The Big Book of Sherlock Holmes Stories
Page 34
“A somewhat pointless procedure,” I commented. Holmes said nothing. He merely peered at the lowest segment of the nape of the corpse’s neck, frowned, then wiped one hand against the other while rising from a crouch back to his feet. He asked the sweating manager if the act of assassination had by any chance been observed, either by himself or by one of his underlings, or, failing that, if any strange visitant had, to the knowledge of the management, insinuated himself into the rear area of the hall, reserved exclusively for artists and staff and protected from the rear door by a former sergeant of marines, now a member of the corps of commissionaires. A horrid thought struck the manager at once, and followed by Holmes and myself, he rushed down a corridor that led to a door which gave on to a side alley.
That door was unguarded for a very simple reason. An old man in the uniform trousers of the corps, though not, evidently because of the heat, the jacket, lay dead, the back of his grey head pierced with devilish neatness by a bullet. The assassin had then presumably effected an unimpeded transit to the curtains which separated the platform from the area of offices and dressing rooms.
“It is very much to be regretted,” said the distraught manager, “that no other of the staff was present at the rear, though if one takes an excusably selfish view of the matter, it is perhaps not to be regretted. Evidently we had here a cold-blooded murderer who would stop at nothing.” Holmes nodded and said:
“Poor Simpson. I knew him, Watson. He spent a life successfully avoiding death from the guns and spears of Her Imperial Majesty’s enemies, only to meet it in a well-earned retirement while peacefully perusing his copy of Sporting Life.

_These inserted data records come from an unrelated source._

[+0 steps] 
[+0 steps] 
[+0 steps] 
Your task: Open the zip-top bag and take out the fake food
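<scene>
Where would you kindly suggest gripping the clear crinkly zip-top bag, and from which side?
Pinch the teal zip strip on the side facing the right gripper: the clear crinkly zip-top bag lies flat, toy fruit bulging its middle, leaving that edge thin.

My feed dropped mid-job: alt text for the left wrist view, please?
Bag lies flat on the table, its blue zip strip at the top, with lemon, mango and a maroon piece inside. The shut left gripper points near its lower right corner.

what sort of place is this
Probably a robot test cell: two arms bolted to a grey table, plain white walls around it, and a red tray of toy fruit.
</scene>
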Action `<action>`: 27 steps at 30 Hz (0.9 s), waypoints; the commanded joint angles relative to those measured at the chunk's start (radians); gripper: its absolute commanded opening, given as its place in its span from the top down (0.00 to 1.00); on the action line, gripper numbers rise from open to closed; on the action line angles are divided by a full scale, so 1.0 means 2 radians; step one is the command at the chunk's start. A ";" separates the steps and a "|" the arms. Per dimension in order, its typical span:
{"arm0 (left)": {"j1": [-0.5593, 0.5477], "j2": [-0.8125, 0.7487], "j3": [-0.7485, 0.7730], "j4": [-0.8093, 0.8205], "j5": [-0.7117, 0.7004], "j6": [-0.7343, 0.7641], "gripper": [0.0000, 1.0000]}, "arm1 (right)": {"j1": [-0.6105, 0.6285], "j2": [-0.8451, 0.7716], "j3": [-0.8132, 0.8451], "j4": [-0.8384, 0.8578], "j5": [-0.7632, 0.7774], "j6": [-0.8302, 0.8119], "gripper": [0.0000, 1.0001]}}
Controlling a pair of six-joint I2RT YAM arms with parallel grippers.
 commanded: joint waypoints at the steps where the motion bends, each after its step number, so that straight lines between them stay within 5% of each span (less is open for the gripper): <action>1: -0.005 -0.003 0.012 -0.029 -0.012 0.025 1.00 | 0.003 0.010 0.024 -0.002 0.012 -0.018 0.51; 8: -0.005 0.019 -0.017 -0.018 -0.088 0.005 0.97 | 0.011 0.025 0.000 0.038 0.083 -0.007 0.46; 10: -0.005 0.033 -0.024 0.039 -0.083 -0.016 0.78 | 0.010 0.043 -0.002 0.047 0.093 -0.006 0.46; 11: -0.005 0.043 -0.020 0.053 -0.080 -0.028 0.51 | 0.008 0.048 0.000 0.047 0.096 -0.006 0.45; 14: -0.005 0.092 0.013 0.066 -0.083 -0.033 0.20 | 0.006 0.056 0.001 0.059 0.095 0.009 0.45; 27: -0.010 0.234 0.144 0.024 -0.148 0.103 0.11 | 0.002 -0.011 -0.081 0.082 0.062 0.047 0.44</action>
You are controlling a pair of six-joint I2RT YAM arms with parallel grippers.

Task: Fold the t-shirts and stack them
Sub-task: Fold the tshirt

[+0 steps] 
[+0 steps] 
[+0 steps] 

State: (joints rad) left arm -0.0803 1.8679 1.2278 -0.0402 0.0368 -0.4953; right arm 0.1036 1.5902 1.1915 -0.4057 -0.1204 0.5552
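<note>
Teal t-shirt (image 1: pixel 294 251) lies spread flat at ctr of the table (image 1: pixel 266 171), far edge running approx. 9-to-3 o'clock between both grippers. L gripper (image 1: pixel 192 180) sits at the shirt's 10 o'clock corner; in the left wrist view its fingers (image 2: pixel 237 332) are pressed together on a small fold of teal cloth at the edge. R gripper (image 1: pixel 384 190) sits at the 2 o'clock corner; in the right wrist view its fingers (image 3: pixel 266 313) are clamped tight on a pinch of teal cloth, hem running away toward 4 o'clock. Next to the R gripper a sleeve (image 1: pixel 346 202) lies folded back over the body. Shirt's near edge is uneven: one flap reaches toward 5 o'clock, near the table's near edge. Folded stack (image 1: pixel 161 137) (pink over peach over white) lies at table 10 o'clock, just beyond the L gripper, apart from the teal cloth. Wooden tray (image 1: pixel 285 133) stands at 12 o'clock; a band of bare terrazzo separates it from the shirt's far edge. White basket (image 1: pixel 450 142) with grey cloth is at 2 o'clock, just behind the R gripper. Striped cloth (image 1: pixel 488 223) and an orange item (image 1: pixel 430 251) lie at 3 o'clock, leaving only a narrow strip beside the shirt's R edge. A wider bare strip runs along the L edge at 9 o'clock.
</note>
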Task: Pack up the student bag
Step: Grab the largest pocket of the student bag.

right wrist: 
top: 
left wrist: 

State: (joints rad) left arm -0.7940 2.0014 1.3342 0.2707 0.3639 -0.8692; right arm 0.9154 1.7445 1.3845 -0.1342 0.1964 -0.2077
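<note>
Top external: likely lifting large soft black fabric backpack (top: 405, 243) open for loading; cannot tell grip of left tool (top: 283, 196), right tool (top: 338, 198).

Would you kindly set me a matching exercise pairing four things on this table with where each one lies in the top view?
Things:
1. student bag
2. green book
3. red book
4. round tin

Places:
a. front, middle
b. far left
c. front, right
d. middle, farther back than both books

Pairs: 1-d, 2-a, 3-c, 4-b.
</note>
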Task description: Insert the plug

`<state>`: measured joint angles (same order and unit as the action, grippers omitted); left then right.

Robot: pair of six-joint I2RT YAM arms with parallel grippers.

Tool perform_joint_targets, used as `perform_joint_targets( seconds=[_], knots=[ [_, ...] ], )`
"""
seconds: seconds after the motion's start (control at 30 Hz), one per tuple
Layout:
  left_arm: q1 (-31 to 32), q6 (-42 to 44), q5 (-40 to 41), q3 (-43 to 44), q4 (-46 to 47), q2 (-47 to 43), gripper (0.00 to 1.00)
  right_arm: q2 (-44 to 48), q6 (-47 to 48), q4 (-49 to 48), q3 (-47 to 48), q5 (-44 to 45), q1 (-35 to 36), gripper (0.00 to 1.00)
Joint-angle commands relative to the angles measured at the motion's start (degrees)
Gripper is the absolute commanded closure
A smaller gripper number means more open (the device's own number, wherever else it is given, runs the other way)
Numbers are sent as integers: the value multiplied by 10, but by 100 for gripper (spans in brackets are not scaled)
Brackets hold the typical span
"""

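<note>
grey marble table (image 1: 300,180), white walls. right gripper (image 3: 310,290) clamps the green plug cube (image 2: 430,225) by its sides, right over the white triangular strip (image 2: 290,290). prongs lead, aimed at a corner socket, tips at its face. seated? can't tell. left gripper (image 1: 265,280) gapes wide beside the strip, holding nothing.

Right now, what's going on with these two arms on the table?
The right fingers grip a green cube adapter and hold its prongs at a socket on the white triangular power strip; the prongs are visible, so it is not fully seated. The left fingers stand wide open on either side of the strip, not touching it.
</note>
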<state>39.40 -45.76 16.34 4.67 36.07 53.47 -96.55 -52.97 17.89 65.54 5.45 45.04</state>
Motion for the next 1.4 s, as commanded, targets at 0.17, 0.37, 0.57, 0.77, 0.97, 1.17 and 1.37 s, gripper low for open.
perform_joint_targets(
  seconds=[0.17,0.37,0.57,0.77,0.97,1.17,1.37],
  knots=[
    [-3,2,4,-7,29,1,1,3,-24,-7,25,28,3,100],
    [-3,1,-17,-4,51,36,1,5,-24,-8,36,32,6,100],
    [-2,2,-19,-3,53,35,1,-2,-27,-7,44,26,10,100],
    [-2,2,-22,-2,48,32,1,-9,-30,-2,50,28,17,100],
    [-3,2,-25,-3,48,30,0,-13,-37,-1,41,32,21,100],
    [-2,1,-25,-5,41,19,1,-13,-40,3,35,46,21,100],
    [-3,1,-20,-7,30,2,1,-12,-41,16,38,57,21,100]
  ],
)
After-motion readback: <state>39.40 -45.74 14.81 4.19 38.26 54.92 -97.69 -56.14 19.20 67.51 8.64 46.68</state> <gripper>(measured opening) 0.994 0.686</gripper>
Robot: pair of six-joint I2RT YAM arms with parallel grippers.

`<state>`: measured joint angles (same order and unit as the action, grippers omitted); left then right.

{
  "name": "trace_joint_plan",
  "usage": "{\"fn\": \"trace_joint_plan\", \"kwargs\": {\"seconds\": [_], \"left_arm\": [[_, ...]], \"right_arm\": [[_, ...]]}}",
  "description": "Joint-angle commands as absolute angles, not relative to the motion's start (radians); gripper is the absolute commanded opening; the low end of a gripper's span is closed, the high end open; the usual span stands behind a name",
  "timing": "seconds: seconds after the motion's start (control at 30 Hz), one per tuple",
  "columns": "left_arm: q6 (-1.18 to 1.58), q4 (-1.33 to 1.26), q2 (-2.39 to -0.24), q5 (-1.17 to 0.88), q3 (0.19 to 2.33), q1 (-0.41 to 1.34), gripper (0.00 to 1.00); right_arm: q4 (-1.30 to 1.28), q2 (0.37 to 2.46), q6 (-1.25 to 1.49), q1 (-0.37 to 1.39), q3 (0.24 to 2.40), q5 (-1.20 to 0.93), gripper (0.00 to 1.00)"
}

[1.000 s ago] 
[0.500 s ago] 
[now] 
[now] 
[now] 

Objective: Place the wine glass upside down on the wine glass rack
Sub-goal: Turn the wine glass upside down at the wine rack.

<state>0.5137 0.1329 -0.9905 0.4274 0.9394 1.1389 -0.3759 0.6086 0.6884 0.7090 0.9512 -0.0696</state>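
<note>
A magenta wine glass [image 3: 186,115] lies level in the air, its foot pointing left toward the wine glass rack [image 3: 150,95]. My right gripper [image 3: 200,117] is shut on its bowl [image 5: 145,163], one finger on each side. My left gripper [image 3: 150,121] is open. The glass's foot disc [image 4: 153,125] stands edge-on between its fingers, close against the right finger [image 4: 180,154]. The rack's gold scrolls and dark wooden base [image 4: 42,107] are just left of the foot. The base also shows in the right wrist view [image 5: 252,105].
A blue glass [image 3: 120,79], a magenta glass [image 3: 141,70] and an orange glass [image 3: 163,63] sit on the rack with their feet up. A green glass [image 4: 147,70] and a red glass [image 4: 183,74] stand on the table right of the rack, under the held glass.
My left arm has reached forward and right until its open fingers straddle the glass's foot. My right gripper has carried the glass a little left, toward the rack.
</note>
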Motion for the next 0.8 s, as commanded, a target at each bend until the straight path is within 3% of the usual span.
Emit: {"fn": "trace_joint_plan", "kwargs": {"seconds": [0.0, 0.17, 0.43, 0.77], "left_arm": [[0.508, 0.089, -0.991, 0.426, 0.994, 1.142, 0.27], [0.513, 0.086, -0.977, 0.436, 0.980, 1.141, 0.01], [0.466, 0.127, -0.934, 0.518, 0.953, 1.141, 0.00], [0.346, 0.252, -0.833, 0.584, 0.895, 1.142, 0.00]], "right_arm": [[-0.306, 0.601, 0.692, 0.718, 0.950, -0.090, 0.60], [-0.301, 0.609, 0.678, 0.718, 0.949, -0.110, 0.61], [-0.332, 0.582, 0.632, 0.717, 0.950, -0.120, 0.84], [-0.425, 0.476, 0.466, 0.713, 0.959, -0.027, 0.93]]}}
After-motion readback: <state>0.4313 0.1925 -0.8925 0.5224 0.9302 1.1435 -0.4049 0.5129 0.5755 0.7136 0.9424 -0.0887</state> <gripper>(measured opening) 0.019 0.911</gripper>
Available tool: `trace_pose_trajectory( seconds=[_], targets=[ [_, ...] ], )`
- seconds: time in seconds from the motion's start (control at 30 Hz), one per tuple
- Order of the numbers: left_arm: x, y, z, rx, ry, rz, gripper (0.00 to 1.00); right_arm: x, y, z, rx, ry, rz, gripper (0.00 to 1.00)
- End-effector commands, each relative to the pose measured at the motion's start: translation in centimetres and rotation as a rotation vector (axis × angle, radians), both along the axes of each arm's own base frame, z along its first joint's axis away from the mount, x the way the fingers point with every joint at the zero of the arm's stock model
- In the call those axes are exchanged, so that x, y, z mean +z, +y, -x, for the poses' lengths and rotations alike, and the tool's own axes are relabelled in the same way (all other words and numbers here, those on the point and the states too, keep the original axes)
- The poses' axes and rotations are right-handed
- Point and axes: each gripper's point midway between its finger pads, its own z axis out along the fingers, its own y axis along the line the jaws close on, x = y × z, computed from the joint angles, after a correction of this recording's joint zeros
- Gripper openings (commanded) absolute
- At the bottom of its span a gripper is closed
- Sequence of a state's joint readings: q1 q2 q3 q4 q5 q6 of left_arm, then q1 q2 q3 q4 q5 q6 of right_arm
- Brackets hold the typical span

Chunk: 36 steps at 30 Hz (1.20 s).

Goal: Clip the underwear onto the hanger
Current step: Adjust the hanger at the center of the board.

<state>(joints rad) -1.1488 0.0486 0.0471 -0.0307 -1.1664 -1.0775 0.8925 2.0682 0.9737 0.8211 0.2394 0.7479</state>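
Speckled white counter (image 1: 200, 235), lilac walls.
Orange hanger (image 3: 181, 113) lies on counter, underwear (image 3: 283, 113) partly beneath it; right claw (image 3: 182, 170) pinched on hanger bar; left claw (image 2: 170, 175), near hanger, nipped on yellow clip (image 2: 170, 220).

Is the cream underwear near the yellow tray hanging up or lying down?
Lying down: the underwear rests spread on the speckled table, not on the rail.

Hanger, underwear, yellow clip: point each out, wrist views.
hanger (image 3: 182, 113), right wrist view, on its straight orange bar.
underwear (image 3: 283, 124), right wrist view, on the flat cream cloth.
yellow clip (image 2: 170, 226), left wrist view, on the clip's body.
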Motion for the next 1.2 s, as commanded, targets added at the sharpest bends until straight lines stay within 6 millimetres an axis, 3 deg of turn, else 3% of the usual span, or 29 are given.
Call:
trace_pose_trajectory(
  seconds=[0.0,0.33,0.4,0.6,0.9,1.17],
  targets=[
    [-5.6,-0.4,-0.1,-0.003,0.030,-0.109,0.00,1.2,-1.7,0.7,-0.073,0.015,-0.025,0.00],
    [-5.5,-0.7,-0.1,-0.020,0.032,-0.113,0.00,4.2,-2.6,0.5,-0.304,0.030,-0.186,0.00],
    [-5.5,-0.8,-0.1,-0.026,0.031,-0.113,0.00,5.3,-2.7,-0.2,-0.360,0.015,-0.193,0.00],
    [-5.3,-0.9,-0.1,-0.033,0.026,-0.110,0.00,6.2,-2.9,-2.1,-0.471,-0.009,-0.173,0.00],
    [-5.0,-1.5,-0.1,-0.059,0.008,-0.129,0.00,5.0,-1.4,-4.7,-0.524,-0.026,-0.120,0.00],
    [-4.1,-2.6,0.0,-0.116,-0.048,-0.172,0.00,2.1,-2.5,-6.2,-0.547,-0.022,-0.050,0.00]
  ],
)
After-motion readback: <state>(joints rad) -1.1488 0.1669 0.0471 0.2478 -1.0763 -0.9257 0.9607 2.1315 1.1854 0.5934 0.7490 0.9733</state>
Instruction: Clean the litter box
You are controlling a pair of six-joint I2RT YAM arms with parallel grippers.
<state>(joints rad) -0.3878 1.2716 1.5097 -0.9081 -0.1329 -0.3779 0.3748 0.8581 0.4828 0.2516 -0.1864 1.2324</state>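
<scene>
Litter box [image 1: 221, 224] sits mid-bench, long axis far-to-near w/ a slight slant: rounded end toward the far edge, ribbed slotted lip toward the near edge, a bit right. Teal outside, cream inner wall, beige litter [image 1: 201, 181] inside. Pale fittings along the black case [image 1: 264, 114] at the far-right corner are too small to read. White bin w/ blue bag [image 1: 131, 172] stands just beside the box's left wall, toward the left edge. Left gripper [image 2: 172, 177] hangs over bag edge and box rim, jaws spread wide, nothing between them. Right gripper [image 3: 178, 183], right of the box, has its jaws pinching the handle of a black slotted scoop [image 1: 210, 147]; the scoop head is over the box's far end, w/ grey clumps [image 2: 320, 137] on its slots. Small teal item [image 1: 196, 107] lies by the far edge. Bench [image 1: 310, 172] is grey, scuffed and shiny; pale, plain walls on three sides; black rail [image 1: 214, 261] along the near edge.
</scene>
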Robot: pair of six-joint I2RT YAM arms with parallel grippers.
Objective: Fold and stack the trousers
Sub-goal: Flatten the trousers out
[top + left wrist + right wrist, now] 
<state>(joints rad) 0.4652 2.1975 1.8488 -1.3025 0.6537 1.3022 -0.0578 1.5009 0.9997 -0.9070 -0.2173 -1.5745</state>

Perhaps,” he now said to the manager, “you would be good enough to explain why the assassin had only poor Simpson to contend with. In a word, where were the other members of the staff?”
“The whole affair is very curious, Mr. Holmes,” said the manager, wiping the back of his neck with a handkerchief. “I received a message just after the start of the recital, indeed shortly after your good self and your friend here had taken your seats. The message informed me that the Prince of Wales and certain friends of his were coming to the concert, though belatedly. It is, of course, well known that His Royal Highness is an admirer of Sarasate. There is a small upper box at the back of the hall normally reserved for distinguished visitors, as I think you know.”
“Indeed,” said Holmes. “The Maharajah of Johore was once kind enough to honour me as his guest in that exclusive retreat. But do please go on.”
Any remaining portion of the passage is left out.